Languages, Systems, and Data Seminar (Fall 2020)

Time: Fridays, noon - 1:15pm (PT)
Location: The Internet
Organizers: Lindsey Kuper and Tyler Sorensen

The Languages, Systems, and Data Seminar meets weekly to discuss interesting topics in the areas of programming languages, systems, databases, formal methods, security, software engineering, verification, architecture, and beyond. Our goal is to encourage interactions and discussions between students, researchers, and faculty with interests in these areas. The seminar is open to everyone interested. Participating students should register for the 2-credit course CSE 280O.

For fall 2020, this seminar is completely virtual. We are excited to welcome a roster of external speakers from around the world!

Talks will be advertised on the ucsc-lsd-seminar-announce (for anyone) and lsd-group (for UCSC-affiliated people) mailing lists.

Date	Speaker	Title
Oct. 2	None	Social event and class introduction
Oct. 9	Matthías Páll Gissurarson	Weakening Type Systems for Faster Prototyping
Oct. 16	Wen Kokke	An introduction to Session Types
Oct. 23	Kalev Alpernas	Correct and Secure Serverless Computing
Oct. 30	Daniel Lehmann	Everything Old is New Again: Binary Security of WebAssembly
Nov. 6	Uma Zalakain	Mechanising the Linear π-Calculus
Nov. 13	Katherine Ye	Penrose: from mathematical notation to beautiful diagrams
Nov. 20	Jacob Nelson	Bundled References: An Abstraction for Highly-Concurrent Linearizable Range Queries
Dec. 4	Alexa VanHattum	Vectorization for Digital Signal Processors via Equality Saturation
Dec. 11	Irene Yoon	Modular, compositional, and executable semantics for LLVM IR

Oct. 2

Class introduction

Oct. 9

Speaker: Matthías Páll Gissurarson (Chalmers University)

Title: Weakening Type Systems for Faster Prototyping

Abstract: Types and type systems are great to provide the compiler with a partial specification of our programs, but it can often be tricky to write code that matches said specification. In this talk, I will demonstrate how we can allow developers to opt-in to a weaker type system “just get it to compile”, and what we can do to “fix” the code during compilation so that it matches the specification provided using synthesis and coercions, and hint to the developer what the issue is and how they might fix it.

Oct. 16

Speaker: Wen Kokke (University of Edinburgh)

Title: An introduction to Session Types

Abstract: Much like the λ-calculus is the foundational calculus for functions, the π-calculus is the foundational calculus for message-passing concurrency. Both are terrifyingly powerful, in the sense that if you can compute something, you can do it using these languages. They’re also very scary, in the sense that you can easily write functions that “go wrong”, e.g., by getting different kinds of data mixed up, looping forever, or just getting stuck. In this talk, I’ll introduce the fundamentals of the π-calculus, and the continued effort to tame its potential for going wrong, while leaving as much of its power as possible intact. I’ll do all of this by analogy to the λ-calculus, and I’ll finish up by talk about concurrent λ-calculus—basically the answer to the question “What do I get if I smash my λs and πs together really hard?”
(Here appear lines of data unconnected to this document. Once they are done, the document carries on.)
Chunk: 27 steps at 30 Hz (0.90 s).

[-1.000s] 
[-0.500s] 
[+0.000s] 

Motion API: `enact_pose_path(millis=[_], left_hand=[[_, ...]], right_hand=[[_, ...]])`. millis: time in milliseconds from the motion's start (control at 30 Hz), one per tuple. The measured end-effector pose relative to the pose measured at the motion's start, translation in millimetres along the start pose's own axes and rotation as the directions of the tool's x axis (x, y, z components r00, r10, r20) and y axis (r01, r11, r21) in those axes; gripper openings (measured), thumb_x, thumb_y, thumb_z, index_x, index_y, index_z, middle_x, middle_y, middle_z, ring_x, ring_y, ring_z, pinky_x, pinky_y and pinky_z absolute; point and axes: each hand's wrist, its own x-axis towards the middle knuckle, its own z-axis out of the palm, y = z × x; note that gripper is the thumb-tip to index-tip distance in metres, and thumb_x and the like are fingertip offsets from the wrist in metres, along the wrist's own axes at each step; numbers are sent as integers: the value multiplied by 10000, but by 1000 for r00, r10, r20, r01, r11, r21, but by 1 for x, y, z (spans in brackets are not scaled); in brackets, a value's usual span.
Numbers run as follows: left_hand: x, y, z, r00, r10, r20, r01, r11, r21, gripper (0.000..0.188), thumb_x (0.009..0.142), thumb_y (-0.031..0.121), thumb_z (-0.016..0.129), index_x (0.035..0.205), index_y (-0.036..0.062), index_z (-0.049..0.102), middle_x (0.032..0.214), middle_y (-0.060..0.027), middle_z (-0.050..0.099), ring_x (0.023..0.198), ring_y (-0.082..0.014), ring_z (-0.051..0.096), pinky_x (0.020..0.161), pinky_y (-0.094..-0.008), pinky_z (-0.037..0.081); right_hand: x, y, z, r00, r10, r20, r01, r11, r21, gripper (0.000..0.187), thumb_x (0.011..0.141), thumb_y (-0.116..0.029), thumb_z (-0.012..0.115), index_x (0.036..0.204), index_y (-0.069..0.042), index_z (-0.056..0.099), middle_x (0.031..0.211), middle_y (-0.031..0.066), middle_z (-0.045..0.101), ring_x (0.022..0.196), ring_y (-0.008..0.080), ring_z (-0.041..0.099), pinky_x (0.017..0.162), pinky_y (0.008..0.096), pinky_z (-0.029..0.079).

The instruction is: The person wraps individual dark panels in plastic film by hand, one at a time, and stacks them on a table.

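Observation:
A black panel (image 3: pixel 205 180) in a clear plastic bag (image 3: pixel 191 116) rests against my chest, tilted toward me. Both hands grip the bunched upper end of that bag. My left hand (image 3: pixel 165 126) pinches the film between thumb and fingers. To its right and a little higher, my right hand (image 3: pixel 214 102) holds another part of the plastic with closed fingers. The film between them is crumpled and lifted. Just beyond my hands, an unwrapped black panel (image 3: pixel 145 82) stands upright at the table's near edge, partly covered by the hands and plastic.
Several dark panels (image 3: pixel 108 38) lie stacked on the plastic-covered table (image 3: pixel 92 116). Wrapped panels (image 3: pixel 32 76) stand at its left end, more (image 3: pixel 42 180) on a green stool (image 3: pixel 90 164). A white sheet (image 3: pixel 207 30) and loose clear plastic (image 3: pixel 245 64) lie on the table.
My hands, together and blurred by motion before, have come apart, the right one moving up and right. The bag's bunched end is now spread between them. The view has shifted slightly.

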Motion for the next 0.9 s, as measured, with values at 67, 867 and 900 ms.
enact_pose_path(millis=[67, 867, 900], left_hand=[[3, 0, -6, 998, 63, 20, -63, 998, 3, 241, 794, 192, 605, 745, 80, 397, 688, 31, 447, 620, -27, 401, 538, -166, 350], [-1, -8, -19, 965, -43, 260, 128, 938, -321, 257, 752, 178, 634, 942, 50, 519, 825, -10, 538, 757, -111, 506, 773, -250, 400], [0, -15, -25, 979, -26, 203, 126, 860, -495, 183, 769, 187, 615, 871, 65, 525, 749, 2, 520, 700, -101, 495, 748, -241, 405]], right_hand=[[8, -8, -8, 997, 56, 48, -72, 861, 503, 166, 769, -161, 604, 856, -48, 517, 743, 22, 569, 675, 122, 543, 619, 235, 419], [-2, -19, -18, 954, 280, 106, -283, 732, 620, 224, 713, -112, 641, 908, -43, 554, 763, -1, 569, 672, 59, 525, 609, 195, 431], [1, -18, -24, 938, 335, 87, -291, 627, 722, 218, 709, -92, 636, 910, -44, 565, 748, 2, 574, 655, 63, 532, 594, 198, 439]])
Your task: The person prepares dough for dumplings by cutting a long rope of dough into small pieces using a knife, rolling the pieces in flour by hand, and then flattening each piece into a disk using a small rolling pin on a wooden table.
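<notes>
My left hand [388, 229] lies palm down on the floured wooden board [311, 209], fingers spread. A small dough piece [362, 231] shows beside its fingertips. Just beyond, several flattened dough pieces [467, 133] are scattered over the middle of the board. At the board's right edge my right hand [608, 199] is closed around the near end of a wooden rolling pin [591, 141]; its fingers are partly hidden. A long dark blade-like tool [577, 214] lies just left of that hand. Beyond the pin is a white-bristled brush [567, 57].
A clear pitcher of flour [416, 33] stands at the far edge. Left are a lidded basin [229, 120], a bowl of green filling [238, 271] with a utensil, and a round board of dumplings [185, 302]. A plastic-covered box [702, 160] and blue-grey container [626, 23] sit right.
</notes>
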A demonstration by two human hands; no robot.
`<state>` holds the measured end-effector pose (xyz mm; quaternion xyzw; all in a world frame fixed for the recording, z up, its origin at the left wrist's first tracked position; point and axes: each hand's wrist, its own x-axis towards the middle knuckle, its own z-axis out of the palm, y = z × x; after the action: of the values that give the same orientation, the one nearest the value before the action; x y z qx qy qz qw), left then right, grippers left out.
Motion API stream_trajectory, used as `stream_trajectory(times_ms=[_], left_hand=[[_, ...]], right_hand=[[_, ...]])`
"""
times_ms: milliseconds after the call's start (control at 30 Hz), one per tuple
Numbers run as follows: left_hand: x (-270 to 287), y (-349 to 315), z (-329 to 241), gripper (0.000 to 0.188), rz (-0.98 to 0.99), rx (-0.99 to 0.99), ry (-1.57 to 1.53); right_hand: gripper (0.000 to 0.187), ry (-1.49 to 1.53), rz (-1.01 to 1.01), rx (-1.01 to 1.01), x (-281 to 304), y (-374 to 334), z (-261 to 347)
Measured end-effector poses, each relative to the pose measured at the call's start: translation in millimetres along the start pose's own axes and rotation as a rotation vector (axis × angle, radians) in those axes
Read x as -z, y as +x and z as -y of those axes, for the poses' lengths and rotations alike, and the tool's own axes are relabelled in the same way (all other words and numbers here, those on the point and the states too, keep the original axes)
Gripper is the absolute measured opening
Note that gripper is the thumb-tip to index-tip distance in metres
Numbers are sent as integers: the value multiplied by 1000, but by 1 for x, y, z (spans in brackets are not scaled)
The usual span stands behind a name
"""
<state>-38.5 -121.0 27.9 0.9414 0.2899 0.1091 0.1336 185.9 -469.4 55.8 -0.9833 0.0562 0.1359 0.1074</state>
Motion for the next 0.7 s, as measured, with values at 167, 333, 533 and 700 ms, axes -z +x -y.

(The talk starts with a brief recap of the relevant bits of the untyped and simply-typed λ-calculus, just in case you could use a refresher.)

Bio: Wen is a programming languages researcher at the University of Edinburgh, where she works on session types. She is also a researcher at Heriot-Watt University, where she works on lightweight verification for neural networks. In her spare time, she enjoys cooking and runs a small art space.

Oct. 23

Speaker: Kalev Alpernas (Tel Aviv University)

Title: Correct and Secure Serverless Computing

Abstract: Serverless computing is a popular cloud computing paradigm that allows for easy deployment, rapid prototyping, and effortless, near-unlimited scalability. However, serverless computing can provide these benefits by introducing several restrictions and limitations on cloud applications, including limiting task execution time, requiring the use of ephemeral execution environments, and requiring that programs adopt an event-driven programming model. These limitations make it harder to write correct and secure applications.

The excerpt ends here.